Two-dimensional Visualization of CICIDS2017 Dataset

# NOTE: data transformation will depend on the value passed to np.random.seed()

# select random sample from data
random_indexes = list(np.random.choice(data.index, size=2000, replace=False))
# transform selected data using KPCA
KPCA = KernelPCA(n_components=2, kernel="linear")
data_transformed = KPCA.fit_transform(data.loc[random_indexes, :])
# grab the respective labels and reset index
random_labels = labels.loc[random_indexes, :]
random_labels.reset_index(drop=True, inplace=True)

# determine which of the transformed data is benign and which is malicious
random_benign_indexes = random_labels[random_labels.label == "BENIGN"].index
random_malicious_indexes = random_labels[random_labels.label != "BENIGN"].index
benign_data_transformed = data_transformed[random_benign_indexes]
malicious_data_transformed = data_transformed[random_malicious_indexes]
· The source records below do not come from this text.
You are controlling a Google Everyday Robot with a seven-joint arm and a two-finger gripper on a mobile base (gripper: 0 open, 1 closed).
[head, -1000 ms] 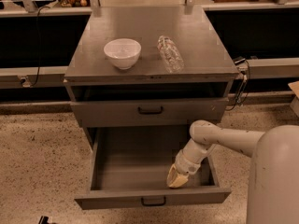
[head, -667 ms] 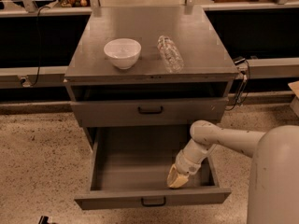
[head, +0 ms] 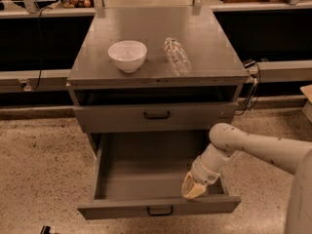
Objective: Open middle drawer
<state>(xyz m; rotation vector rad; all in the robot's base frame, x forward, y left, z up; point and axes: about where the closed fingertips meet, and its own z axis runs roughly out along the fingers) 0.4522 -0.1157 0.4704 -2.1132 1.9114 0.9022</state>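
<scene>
The middle drawer [head: 117, 209] is pulled well out, its bare grey tray on show. The gripper [head: 193, 189] is down inside it at the front right corner, just behind the drawer front; clenched or released, can't tell. The drawer above [head: 112, 117] sits closed. Up on the surface [head: 209, 38], a white bowl [head: 127, 55] and a clear plastic bottle [head: 177, 56] lying on its side.

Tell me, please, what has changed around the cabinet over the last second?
Nothing has visibly changed. The gripper is inside the pulled-out middle drawer, near its right front corner, just as before. The drawer is out as far as it was, and the white bowl and the clear bottle on the cabinet top have not moved.
</scene>
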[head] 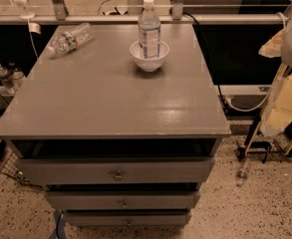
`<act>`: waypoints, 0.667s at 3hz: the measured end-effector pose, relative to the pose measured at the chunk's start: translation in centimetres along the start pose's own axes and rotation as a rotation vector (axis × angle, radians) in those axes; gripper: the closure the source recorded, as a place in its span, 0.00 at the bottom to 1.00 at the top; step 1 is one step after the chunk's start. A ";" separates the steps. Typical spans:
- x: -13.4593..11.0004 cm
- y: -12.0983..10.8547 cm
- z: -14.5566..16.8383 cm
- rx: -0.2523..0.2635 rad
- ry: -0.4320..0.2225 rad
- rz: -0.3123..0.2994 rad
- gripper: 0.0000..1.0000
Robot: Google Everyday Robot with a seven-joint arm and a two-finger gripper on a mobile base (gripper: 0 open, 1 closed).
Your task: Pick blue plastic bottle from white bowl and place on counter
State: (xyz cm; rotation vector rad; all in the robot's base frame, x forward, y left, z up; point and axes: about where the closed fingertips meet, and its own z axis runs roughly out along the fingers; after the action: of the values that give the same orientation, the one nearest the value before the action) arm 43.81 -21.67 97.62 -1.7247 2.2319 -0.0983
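Note:
The blue plastic bottle (149,30), clear with a white cap and a blue-and-white label, stands upright in the white bowl (149,57). The bowl sits at the back middle of the grey counter (110,101). My gripper (281,106) hangs at the right edge of the view, beside the counter and off its top. It is well to the right of the bowl and nearer to me, touching nothing on the counter.
A clear bottle with a reddish label (71,38) lies on its side at the counter's back left. The three drawers (116,173) stand slightly open below. Small bottles (3,76) stand on a ledge at left. Another bottle (241,173) lies on the floor at right.

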 end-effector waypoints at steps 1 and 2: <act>0.0 0.0 0.0 0.000 0.000 0.000 0.00; -0.2 -0.3 0.0 0.014 -0.014 0.014 0.00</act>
State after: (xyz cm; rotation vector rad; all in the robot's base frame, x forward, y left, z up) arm 44.14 -21.60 97.73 -1.6967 2.2275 -0.0981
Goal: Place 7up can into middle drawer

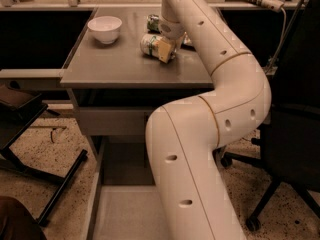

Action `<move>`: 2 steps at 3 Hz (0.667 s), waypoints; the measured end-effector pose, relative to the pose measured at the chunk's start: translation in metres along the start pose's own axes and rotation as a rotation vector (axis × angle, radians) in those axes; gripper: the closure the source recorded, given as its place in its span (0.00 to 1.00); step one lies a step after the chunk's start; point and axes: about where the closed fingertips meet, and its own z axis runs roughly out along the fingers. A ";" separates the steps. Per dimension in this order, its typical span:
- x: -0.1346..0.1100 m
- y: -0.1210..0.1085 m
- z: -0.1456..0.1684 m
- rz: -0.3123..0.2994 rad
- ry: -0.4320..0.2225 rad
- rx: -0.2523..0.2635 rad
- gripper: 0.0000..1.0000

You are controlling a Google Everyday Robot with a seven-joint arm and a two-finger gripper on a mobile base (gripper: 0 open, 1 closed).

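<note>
While your gripper (166, 50) sits at the 7up can (149, 44), its hold is unclear.
Lying sideways on the worktop (115, 66), the can could roll away.

The gripper (164, 52) is held low at the far end of the arm (186, 149) and is pointed downward. The wrist (171, 26) is set directly above the jaws. The forearm (212, 41) is carried back and rightward from them to a bent elbow (247, 91), well behind the jaws.
</note>
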 end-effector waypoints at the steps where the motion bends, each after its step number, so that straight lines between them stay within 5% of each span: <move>1: 0.000 0.000 -0.004 0.000 0.000 0.000 0.87; 2: 0.025 -0.010 -0.040 -0.016 -0.046 -0.007 1.00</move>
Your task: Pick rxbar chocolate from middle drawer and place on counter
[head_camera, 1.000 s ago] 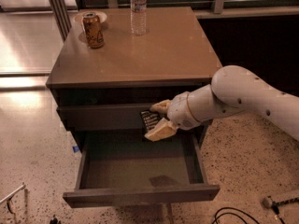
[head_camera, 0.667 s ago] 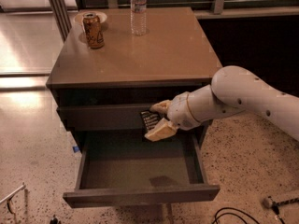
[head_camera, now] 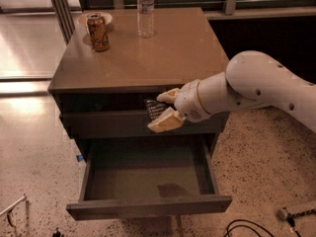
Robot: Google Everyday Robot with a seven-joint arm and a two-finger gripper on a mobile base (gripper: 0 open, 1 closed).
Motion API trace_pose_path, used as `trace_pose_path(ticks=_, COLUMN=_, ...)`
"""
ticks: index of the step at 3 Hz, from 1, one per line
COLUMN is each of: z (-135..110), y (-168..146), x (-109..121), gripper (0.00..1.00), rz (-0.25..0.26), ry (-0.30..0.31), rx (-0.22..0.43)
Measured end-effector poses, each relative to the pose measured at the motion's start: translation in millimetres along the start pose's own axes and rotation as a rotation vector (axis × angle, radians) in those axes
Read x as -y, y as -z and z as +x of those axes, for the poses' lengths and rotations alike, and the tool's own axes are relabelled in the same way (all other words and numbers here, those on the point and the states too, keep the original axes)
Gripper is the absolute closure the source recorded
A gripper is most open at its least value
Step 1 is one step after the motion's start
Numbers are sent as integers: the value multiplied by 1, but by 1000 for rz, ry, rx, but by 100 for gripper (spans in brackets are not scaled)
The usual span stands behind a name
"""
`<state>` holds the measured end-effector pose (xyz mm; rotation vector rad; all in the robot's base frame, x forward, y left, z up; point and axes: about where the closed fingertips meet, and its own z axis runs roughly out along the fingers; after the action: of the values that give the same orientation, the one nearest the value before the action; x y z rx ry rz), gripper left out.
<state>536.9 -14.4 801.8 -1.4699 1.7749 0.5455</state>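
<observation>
My gripper (head_camera: 161,109) is shut on the rxbar chocolate (head_camera: 152,107), a small black wrapper with pale print held between the pale fingers (head_camera: 166,122). It hangs in front of the cabinet's upper drawer front, just under the counter edge and above the open middle drawer (head_camera: 148,205). The drawer's grey-green floor is bare apart from a dark shadow. The counter (head_camera: 163,58) is the glossy tan-brown top right above the gripper. My white arm reaches in from the right.
On the counter's far left stand an orange drink can (head_camera: 98,32) and a small white plate (head_camera: 96,18); a clear water bottle (head_camera: 145,11) stands at the back middle. Cables (head_camera: 242,228) lie on the speckled floor at lower right.
My gripper has risen with the rxbar chocolate, from just above the open drawer to the level of the upper drawer front, and shifted slightly left.
</observation>
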Motion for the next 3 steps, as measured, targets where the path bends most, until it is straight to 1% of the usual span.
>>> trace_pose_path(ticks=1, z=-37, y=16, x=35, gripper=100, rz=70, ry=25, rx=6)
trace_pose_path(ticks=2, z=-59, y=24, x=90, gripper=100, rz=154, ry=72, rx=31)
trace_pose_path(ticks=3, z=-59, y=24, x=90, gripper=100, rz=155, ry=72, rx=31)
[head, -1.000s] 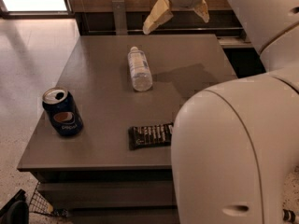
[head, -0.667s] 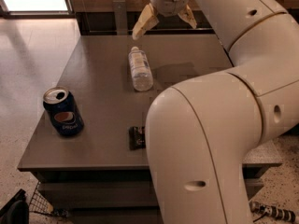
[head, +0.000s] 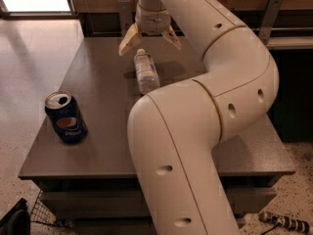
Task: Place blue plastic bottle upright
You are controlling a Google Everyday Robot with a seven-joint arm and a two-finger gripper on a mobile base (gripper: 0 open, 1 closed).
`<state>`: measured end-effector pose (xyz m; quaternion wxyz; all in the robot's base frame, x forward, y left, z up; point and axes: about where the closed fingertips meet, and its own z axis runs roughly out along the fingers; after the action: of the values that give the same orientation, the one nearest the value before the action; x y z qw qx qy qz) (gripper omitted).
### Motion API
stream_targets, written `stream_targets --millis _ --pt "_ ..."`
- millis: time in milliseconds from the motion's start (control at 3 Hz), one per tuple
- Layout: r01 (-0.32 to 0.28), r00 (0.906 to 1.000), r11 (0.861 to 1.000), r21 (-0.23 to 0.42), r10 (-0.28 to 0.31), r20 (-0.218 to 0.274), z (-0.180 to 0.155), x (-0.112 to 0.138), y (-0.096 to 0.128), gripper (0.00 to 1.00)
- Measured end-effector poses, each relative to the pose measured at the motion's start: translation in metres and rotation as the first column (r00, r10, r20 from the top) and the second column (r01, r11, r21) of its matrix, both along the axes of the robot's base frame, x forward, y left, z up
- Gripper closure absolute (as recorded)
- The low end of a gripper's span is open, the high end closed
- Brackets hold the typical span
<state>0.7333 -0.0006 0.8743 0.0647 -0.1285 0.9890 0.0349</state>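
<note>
The blue plastic bottle (head: 145,72) lies on its side on the grey table (head: 93,131), cap toward the far edge, near the table's middle back. My gripper (head: 149,42) hangs just above the bottle's cap end, its two cream fingers spread wide, one finger (head: 128,40) to the left and the other to the right of the cap. It holds nothing. My large white arm fills the middle and right of the view and hides part of the table.
A dark blue Pepsi can (head: 66,117) stands upright, opened, near the table's front left. A dark wall and a metal rail run behind the table. A wire basket (head: 41,212) and a cable lie on the speckled floor below.
The gripper has moved left and down, from beyond the table's back edge to just over the bottle's cap end. The arm has swung across the view and now hides the dark packet.
</note>
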Motion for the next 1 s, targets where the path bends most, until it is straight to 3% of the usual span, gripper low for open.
stream_targets --millis 333,1000 --pt "0.022 0.9987 0.999 0.044 -0.02 -0.047 -0.013 -0.003 0.004 0.0" --pt "0.076 0.9905 0.995 0.063 -0.068 -0.12 -0.021 -0.021 0.002 0.0"
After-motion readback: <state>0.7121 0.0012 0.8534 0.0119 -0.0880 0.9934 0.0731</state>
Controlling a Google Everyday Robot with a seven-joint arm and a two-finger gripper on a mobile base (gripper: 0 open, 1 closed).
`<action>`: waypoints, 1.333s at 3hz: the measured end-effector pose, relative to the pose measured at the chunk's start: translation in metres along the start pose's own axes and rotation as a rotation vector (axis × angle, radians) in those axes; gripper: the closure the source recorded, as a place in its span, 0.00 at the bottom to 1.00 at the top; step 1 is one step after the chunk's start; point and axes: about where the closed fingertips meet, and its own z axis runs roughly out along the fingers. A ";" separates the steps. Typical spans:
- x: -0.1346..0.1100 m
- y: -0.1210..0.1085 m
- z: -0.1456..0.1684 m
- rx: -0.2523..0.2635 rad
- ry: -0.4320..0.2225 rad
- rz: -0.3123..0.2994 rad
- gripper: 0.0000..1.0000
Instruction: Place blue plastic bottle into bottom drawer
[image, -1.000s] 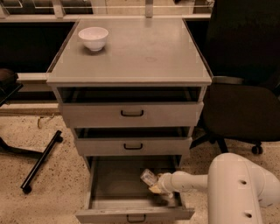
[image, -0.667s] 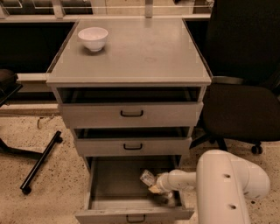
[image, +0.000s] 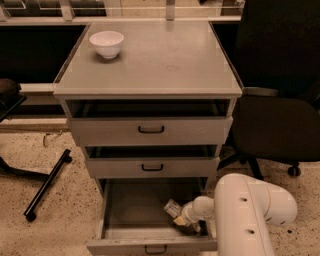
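The bottom drawer (image: 135, 207) of the grey cabinet is pulled open toward me. The blue plastic bottle (image: 172, 207), clear with a pale label, is inside the drawer at its right side, low near the floor. My gripper (image: 187, 221) reaches down into the drawer from the right and sits right against the bottle. My white arm (image: 250, 210) covers the drawer's right front corner. Whether the bottle rests on the drawer floor is hidden.
A white bowl (image: 106, 43) stands at the back left of the cabinet top (image: 170, 60). The two upper drawers (image: 150, 130) are slightly open. A black office chair (image: 280, 125) stands to the right. A black stand leg (image: 47, 182) lies on the speckled floor to the left.
My arm's big white link has swung left and closer to the drawer. The gripper and bottle stay in almost the same spot inside the drawer.
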 end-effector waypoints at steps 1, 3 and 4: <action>0.017 0.001 0.007 -0.010 0.017 0.037 1.00; 0.017 0.001 0.007 -0.010 0.017 0.037 0.58; 0.017 0.001 0.007 -0.010 0.017 0.037 0.35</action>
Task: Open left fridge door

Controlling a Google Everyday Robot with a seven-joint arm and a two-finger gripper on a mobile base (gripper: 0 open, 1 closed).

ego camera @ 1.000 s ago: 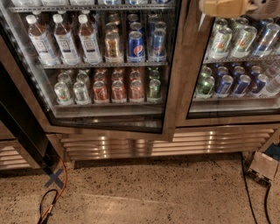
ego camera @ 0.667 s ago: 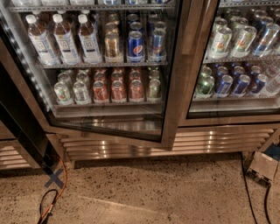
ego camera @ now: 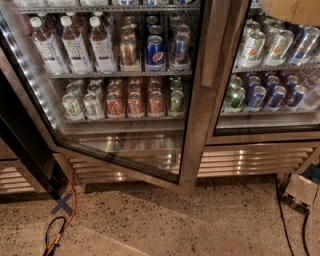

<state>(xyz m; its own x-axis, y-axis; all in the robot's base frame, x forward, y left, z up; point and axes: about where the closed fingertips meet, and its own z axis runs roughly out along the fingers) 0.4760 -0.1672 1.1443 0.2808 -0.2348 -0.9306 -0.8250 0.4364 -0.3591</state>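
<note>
Door: the left fridge door (ego camera: 199,130) stood swung partway out from its left-hand hinge. Its bottom edge slanted across the front of the grille (ego camera: 250,161) and its free side hung over the floor (ego camera: 175,225).
Behind the glass: bottles (ego camera: 75,42) and cans (ego camera: 155,47) stood upright on the shelves.
Gripper: a tan shape at the top right corner, in front of the right door (ego camera: 265,130), looked like the gripper (ego camera: 292,10). It was apart from the left door, and whether it was open or closed could not be told.
Progress: the door looked well ajar but not wide open.
Risk, swing-back: with nothing seen holding the door, a self-closing hinge could probably draw it shut again.
Risk, wrong target: the gripper was nearest the right door, so a careless reach might catch that frame instead.
Risk, collision: a pull straight back could bring the door's free corner against the robot's own base.
Risk, floor: an orange cable (ego camera: 70,220) lay by the hinge side near a blue tape cross (ego camera: 61,204), and a rolling base could snag it.
Risk, force: a hard shove could possibly jolt the bottles on their shelves.
</note>
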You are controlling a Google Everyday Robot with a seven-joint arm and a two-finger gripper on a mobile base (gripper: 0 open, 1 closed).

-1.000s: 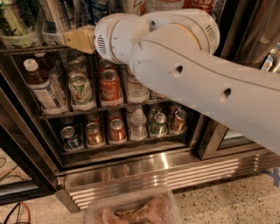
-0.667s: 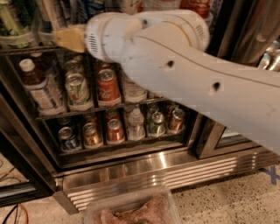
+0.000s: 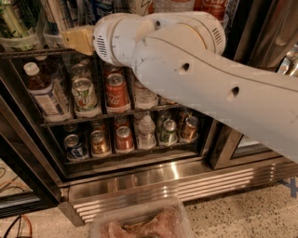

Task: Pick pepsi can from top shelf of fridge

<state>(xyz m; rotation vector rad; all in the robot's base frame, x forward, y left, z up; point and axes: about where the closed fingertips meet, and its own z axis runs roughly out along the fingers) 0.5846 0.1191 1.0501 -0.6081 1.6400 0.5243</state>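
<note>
My gripper (image 3: 77, 39) is at the end of the big white arm (image 3: 195, 74). It sits at the front of the fridge's top shelf (image 3: 28, 53), left of centre, just above the dark front bar. Behind it, cut off by the top edge, stand tall cans in clear trays. A blue and silvery one (image 3: 99, 8) looks like the pepsi can, up and right of the gripper. A red can (image 3: 210, 7) stands further right. The arm hides much of that shelf.
The middle rack holds a bottle (image 3: 44, 90), a white-green can (image 3: 84, 95) and a red can (image 3: 116, 93). The lower rack holds several cans and small bottles. The fridge's ribbed steel base (image 3: 153, 181) runs below. A clear container (image 3: 139, 223) sits on the floor in front.
The gripper and arm have shifted a little to the left along the front of the top shelf. Nothing has been taken hold of.
</note>
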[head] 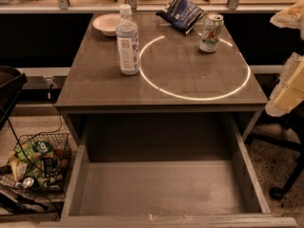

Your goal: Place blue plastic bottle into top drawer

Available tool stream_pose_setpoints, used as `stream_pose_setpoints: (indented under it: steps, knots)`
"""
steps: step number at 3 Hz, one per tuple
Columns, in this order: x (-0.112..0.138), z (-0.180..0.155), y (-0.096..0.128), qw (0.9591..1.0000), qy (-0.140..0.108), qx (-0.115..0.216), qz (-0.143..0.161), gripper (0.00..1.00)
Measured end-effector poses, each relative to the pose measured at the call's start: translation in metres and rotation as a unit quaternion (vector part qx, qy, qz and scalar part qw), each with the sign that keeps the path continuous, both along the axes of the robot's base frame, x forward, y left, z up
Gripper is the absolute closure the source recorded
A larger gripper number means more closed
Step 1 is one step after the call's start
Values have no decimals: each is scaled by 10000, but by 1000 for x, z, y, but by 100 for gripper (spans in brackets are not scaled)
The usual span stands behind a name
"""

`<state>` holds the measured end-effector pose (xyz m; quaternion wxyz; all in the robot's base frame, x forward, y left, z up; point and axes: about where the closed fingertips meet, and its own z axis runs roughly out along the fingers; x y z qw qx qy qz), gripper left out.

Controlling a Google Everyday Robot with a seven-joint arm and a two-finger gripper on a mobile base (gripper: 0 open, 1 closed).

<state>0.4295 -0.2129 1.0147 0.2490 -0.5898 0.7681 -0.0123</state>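
The claw point(290, 14), a pale shape at right whose opening could not be told, hung well apart from the blue plastic bottle point(127, 42), probably light, slippery, best grasped mid-body.

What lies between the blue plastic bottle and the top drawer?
In the camera view, only bare table surface separates the blue plastic bottle from the top drawer. The claw is at the right frame edge, beside the table.

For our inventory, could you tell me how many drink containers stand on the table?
2: the blue plastic bottle at the left, near the white bowl, and the soda can at back right. None seems hidden. The pincer is at the right edge, away from both.
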Motion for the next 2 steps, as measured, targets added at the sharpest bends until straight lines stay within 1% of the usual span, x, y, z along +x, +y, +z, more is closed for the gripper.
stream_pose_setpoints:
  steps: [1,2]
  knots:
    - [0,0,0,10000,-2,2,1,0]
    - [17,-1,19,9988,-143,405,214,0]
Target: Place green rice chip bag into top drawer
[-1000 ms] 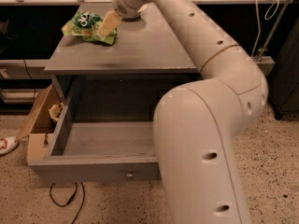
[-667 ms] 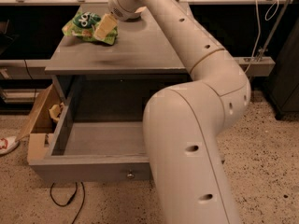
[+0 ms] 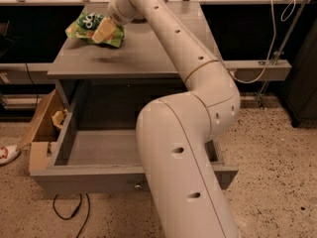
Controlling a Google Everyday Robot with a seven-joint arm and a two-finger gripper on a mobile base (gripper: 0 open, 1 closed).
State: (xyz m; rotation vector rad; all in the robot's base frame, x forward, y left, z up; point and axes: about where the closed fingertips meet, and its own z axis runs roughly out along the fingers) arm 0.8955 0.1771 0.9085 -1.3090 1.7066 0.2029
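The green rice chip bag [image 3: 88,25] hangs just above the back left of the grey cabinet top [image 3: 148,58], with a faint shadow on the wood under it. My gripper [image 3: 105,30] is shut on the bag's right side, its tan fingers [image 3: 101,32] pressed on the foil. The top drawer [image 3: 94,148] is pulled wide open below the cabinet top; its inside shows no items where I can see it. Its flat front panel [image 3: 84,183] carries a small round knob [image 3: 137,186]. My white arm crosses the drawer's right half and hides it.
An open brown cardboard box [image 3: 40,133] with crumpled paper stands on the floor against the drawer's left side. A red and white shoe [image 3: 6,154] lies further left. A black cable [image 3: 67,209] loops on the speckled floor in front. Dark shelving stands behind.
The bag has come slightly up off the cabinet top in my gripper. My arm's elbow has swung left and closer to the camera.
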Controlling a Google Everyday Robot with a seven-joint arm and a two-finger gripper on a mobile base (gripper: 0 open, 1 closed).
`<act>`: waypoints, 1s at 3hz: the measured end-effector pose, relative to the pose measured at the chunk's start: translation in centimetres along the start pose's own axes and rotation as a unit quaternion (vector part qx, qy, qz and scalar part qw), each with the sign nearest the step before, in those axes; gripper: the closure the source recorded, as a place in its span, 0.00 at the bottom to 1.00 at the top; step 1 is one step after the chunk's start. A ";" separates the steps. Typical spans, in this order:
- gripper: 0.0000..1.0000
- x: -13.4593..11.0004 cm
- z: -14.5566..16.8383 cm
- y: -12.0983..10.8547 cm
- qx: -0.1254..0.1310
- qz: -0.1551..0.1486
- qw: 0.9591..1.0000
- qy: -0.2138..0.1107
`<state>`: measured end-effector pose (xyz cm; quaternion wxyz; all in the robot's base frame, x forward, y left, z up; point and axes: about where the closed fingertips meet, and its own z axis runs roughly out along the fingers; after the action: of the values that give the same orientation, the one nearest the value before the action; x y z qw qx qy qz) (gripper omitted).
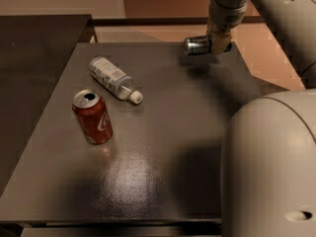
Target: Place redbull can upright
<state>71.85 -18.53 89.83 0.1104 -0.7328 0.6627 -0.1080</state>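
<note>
The redbull can (pixel 197 45) is small and silver with a dark body. It lies on its side in the air, its silver end pointing left, a little above the far right part of the dark table (pixel 163 147). Its shadow falls on the table just below. My gripper (pixel 218 42) hangs down from the arm at the top right and is shut on the can's right end.
A red cola can (pixel 93 116) stands upright at the left middle. A clear white-capped bottle (pixel 112 79) lies on its side behind it. My pale arm housing (pixel 271 167) covers the near right corner. A second dark surface (pixel 34 58) adjoins on the left.
</note>
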 end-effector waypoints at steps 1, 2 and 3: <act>1.00 0.3 -4.2 -0.1 0.075 -0.047 0.996 0.006; 1.00 0.1 -8.9 1.4 0.160 -0.109 0.981 0.019; 1.00 0.0 -12.2 4.4 0.225 -0.171 0.958 0.047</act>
<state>63.92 -19.21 100.12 0.2212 -0.7856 0.4903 -0.3059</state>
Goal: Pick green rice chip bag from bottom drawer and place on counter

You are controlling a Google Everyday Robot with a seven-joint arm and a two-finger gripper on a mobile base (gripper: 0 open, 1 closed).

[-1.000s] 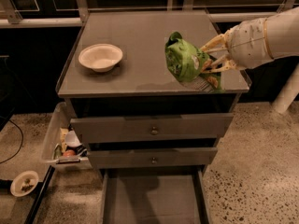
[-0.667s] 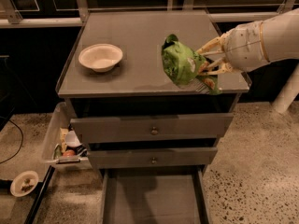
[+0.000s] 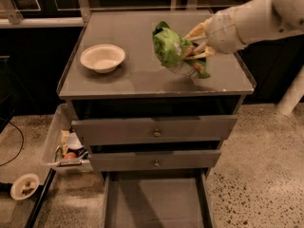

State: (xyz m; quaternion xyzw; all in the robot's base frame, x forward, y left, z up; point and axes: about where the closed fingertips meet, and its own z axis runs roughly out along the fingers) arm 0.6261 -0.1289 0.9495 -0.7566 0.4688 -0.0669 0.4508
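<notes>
The green rice chip bag (image 3: 172, 49) is crinkled and light green, held tilted in the air just above the right half of the counter (image 3: 137, 80). My gripper (image 3: 197, 50) comes in from the upper right on a white arm and is shut on the bag's right side. The bottom drawer (image 3: 154, 205) is pulled open at the foot of the cabinet and its grey floor shows nothing in it.
A white bowl (image 3: 102, 57) sits on the counter's left half. Two knob-fronted drawers (image 3: 154, 132) are shut below the top. A bin of clutter (image 3: 66, 148) and a small dish (image 3: 24, 186) lie on the floor at the left.
The gripper has carried the bag a little to the left and farther in over the counter; the bowl has not moved.
</notes>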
BENIGN = {0: [x[0] for x in benign_data_transformed],
          1: [x[1] for x in benign_data_transformed]}

MALICIOUS = {0: [x[0] for x in malicious_data_transformed],
             1: [x[1] for x in malicious_data_transformed]}

fig = plt.figure(figsize=(12,12))
ax = fig.add_subplot(111)
_ = ax.scatter(BENIGN[0], BENIGN[1], label="Benign")
_ = ax.scatter(MALICIOUS[0], MALICIOUS[1], label="Malicious")
_ = fig.suptitle('Scatter Plot of Random Data Subset\nAfter Kernel PCA Dimensionality Reduction', fontsize=20)
_ = fig.text(0.5, 0.05, 'Principal Component 1\n(scale: 10^8)', ha='center', fontsize=16)
_ = fig.text(0.02, 0.5, 'Principal Component 2\n(scale: 10^8)', ha='center', fontsize=16, rotation=90)
_ = fig.legend(fontsize=16)

plt.show()

The plot above shows some evident separability between benign and malicious activity, which provides evidence in support of the feasibility of classifying benign and malicious network activity. With the use of Principal Component Analysis, we can visualize a sample of a dataset of 80 dimensions. However, the data used for this visualization is only a sample of the data and may not be representative of the entire dataset.


Conclusion

The visualizations reveal that benign and malicious data have noticeable differences that confirm the suspicion of the possbility for discrimination (better than guessing).